_Exercise details_
Would you transcribe the listing that follows word for word, skipping pictures?

_Information provided_
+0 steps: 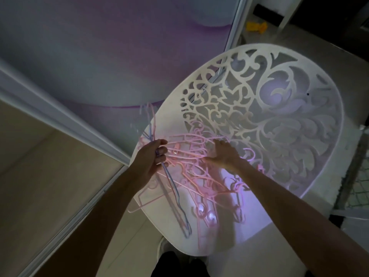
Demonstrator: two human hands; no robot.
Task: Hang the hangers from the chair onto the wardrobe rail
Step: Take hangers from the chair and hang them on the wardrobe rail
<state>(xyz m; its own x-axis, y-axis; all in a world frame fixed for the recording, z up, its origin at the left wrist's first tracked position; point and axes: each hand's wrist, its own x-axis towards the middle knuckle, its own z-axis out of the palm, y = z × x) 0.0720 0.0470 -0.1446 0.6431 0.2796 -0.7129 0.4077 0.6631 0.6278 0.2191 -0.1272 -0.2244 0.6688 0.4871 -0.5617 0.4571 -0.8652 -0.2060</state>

_Task answer_
+0 steps: 
Demonstrator: two human hands; no robot.
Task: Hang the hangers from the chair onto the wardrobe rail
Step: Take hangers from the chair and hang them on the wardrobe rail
<state>(xyz m; its own x-axis, y-axis; all in a world frame fixed for the recording, z up, its origin at the left wrist's first tracked position; point and axes: each hand's wrist, its own x-axis towards the middle knuckle, its own z-axis out of the palm, y = z × x) 0.0720 0.0470 -0.1446 0.6431 0.2796 -0.7129 0.4077 0.6631 0.6278 0.2191 -0.1272 -0.2244 0.6688 0.4871 -0.5617 0.4571 -0.8652 -0.2060</state>

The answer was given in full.